DS: We talked about this with Ronan Bergman on, on a previous episode of our podcast, where he said something to the effect of that his reporting showed that the Iranian leadership had tried to get Nasrallah to leave Lebanon and come to Iran because they were worried that Israel was going to take a hit that was going to try to hit him. And he said, I'm not going anywhere. I mean, that was his conception. 

TB: The question is now, what are we going to broadcast out to take advantage of the these strategic successes that can also help the broader challenge of advancing American interests. Very interestingly, I think that Russia and Iran have just had their Afghanistan moment in Syria, their kind of rushed withdrawal from Syria as Assad fall raises real questions about what kind of a partner they are in ways that we can also capitalize on. 

DS: Meaning they are sponsors of a whole lot of other proxies and powers within the region who now are wondering, wait a minute, the moment things get hot, are they going to bail on me the way they bailed on Assad?
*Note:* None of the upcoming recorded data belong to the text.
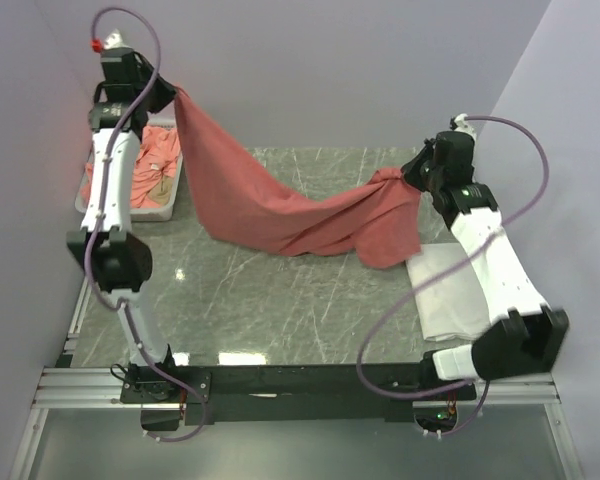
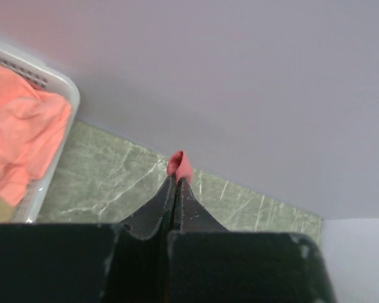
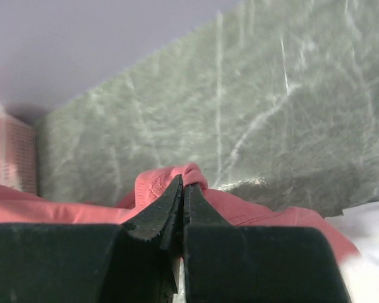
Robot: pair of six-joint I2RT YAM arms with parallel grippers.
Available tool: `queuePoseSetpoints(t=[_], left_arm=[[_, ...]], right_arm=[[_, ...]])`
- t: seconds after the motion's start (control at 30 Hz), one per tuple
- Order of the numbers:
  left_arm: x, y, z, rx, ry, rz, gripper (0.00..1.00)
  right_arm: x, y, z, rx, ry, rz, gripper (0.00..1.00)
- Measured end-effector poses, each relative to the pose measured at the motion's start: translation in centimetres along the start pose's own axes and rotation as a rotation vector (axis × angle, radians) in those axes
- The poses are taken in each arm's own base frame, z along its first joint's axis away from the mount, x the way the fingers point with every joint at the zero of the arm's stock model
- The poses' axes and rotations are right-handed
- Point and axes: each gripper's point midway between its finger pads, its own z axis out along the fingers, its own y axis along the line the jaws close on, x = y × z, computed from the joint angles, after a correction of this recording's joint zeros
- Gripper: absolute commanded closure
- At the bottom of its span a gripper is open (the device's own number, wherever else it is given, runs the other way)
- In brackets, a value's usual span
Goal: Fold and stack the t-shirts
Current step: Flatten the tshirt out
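A coral-red t-shirt (image 1: pixel 270 205) hangs stretched between both arms above the marble table, its middle sagging onto the surface. My left gripper (image 1: pixel 170 92) is raised high at the back left and is shut on one corner; a pinch of red cloth (image 2: pixel 179 165) pokes out past the left gripper (image 2: pixel 177 180). My right gripper (image 1: pixel 410 172) is lower, at the right, shut on the other end, where bunched cloth (image 3: pixel 177 178) wraps the right gripper (image 3: pixel 185 184). More salmon-pink t-shirts (image 1: pixel 152 165) lie in the tray. A white folded garment (image 1: pixel 450 295) lies flat under the right arm.
The white plastic tray (image 1: pixel 130 211) stands at the back left beside the left arm, also seen as a tray (image 2: pixel 68 95) in the left wrist view. Lilac walls close in the table at the back and both sides. The marble table (image 1: pixel 280 310) runs to a metal frame at the front.
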Motion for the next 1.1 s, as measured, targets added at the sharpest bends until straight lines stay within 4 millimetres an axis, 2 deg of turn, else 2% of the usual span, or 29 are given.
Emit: queuePoseSetpoints(t=[0.07, 0.1, 0.17, 0.23, 0.27, 0.33, 0.4, 0.43, 0.47, 0.53, 0.57, 0.67, 0.73, 0.83, 0.93, 1.0, 1.1], left_arm=[[2.1, 1.2, 3.4, -0.004, 0.049, -0.012, 0.97], [3.5, 2.1, 5.0, -0.012, 0.081, -0.018, 0.92], [7.0, 4.3, 8.2, -0.032, 0.161, -0.041, 0.92], [10.4, 6.4, 10.4, -0.059, 0.234, -0.06, 0.86], [11.8, 7.3, 11.1, -0.073, 0.265, -0.067, 0.85], [14.1, 8.6, 11.9, -0.091, 0.316, -0.083, 0.62], [14.8, 8.9, 11.9, -0.092, 0.337, -0.091, 0.46], [14.7, 8.7, 11.7, -0.084, 0.336, -0.093, 0.44], [14.6, 8.5, 11.4, -0.08, 0.333, -0.092, 0.43], [14.5, 8.5, 9.9, -0.096, 0.327, -0.082, 0.4], [14.6, 8.6, 8.5, -0.12, 0.328, -0.076, 0.41], [14.9, 9.1, 4.2, -0.195, 0.306, -0.062, 0.46], [15.6, 9.3, 0.8, -0.233, 0.285, -0.056, 0.48], [18.1, 10.0, -4.7, -0.282, 0.262, -0.061, 0.5], [22.2, 12.0, -8.8, -0.33, 0.282, -0.071, 0.5], [25.0, 14.4, -10.1, -0.392, 0.322, -0.071, 0.48], [28.6, 17.6, -11.0, -0.474, 0.386, -0.066, 0.47]], right_arm=[[1.6, -1.8, 3.3, 0.04, 0.064, 0.026, 1.0], [2.4, -2.5, 4.6, 0.055, 0.093, 0.038, 1.0], [5.2, -4.8, 7.9, 0.094, 0.18, 0.075, 1.0], [8.1, -6.8, 10.0, 0.123, 0.266, 0.117, 1.0], [9.4, -7.7, 10.9, 0.139, 0.306, 0.135, 1.0], [11.0, -8.8, 11.9, 0.156, 0.35, 0.163, 0.99], [11.8, -9.3, 12.4, 0.162, 0.373, 0.18, 0.93], [12.0, -9.2, 12.5, 0.159, 0.379, 0.184, 0.89], [12.0, -9.1, 12.5, 0.155, 0.383, 0.188, 0.79], [11.9, -8.9, 12.6, 0.144, 0.379, 0.188, 0.62], [11.8, -8.9, 12.6, 0.141, 0.376, 0.184, 0.5], [11.6, -9.1, 12.3, 0.154, 0.369, 0.167, 0.39], [11.1, -9.4, 11.9, 0.17, 0.35, 0.146, 0.39], [10.4, -9.9, 10.4, 0.2, 0.317, 0.125, 0.39], [10.2, -10.8, 8.6, 0.238, 0.286, 0.107, 0.39], [10.6, -11.6, 7.4, 0.266, 0.276, 0.1, 0.39], [11.9, -12.7, 6.0, 0.297, 0.282, 0.095, 0.39]])
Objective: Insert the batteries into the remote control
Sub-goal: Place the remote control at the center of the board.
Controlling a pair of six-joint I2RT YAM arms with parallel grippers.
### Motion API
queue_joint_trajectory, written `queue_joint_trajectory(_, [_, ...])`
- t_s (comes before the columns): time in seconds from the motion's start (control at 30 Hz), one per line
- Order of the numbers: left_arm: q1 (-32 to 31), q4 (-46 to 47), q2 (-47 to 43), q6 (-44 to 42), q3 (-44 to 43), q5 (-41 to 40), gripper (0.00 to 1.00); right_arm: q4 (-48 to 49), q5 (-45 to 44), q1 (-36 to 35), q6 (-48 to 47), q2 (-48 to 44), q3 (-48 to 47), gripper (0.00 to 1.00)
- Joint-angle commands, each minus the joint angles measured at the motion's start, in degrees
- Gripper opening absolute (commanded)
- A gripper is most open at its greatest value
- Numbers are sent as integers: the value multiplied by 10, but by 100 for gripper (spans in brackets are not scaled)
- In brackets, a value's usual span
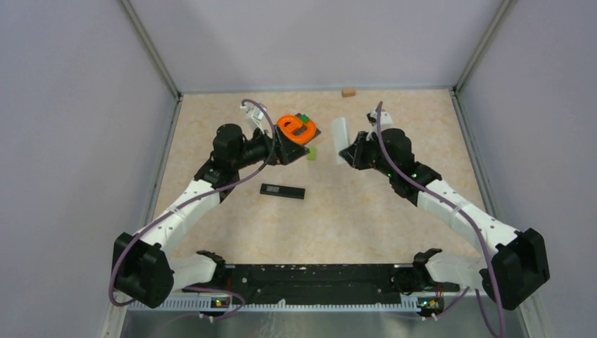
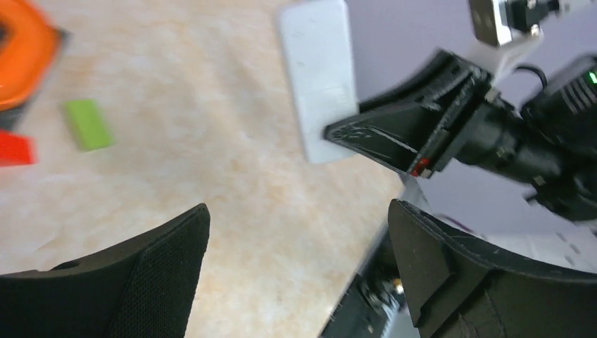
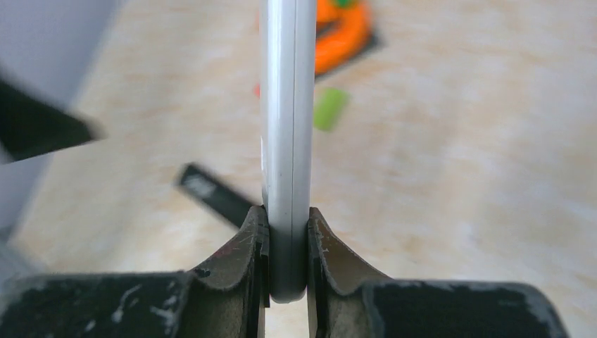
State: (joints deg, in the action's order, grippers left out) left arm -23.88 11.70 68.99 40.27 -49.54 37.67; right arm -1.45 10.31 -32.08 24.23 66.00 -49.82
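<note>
1. Clearly, right wrist: right gripper clamped on white remote, seen edge-on, raised.
2. Left wrist only: left gripper wide open, empty.
3. Top: black bar flat on table; blurred in right wrist.

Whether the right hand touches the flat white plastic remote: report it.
Touching. Right wrist view: fingers of the right hand clamp the flat white plastic remote.

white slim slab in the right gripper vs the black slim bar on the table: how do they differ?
Colour: the white slim plastic slab is pale, the black slim bar dark.
Support: the white slab is clamped at one end in the right gripper; the black bar lies flat on the beige table, nothing touching it.
Place: the white slab is farther from the arm bases than the black bar.
Shared: both are thin, elongated rectangles.
</note>
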Motion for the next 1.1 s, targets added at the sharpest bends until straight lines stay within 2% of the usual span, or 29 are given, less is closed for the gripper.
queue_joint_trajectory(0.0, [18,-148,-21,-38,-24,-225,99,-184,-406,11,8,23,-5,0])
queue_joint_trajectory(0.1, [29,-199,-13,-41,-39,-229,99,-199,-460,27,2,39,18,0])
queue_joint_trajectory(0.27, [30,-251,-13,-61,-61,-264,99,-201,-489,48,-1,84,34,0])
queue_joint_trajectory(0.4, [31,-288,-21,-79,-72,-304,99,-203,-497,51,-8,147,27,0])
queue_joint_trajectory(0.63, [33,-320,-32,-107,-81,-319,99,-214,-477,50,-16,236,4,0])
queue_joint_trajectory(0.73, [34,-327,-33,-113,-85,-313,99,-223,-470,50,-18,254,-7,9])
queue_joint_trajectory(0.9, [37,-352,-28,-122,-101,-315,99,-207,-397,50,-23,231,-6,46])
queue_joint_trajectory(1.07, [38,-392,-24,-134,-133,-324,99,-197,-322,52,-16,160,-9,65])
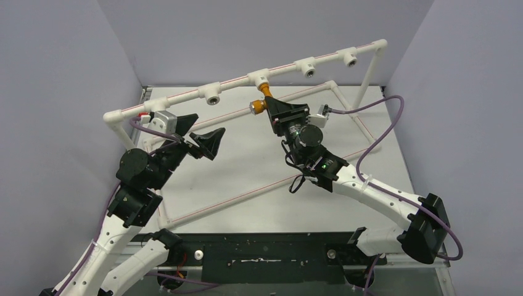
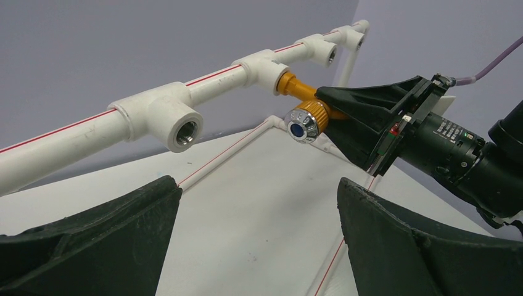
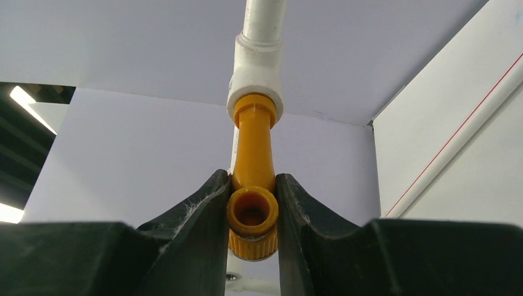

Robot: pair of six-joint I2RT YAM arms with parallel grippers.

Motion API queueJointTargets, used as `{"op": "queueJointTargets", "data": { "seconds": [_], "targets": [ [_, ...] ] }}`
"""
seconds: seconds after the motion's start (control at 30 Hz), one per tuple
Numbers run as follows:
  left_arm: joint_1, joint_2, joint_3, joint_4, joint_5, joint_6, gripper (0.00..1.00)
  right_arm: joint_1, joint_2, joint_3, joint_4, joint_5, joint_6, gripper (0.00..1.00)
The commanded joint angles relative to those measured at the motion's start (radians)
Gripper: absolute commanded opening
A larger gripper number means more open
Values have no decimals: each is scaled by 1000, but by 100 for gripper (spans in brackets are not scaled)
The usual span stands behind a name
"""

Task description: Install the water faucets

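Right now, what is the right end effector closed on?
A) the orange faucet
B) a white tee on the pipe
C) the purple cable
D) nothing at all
A: in the right wrist view, the right end effector has both fingers pressed against the orange faucet, whose far end enters the white tee.

My desk (image 1: 247,160) is pale grey and matte. A white pipe frame (image 1: 290,179) stands on it. Its lower rails, each with a thin red stripe, lie flat on the surface, one slanting across the middle. Along the near edge sits a black plate (image 1: 271,254), flecked with pale specks.
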Motion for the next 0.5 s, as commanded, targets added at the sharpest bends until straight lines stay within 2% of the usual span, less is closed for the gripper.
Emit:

TB: Right. You have a moment here where the question is how do we cement that moment and hopefully create dynamics as the Trump administration enters that can last a lot longer than the four years of the Trump administration but really make the Middle East a place where there's more prosperity and more coexistence and more, more stability and that the forces of chaos and extremism are on the back foot for a long time. 

DS: Can you go country by country? Take us on a tour through the region, what it would mean, just at a high level, what it would mean country by country to take advantage of this moment.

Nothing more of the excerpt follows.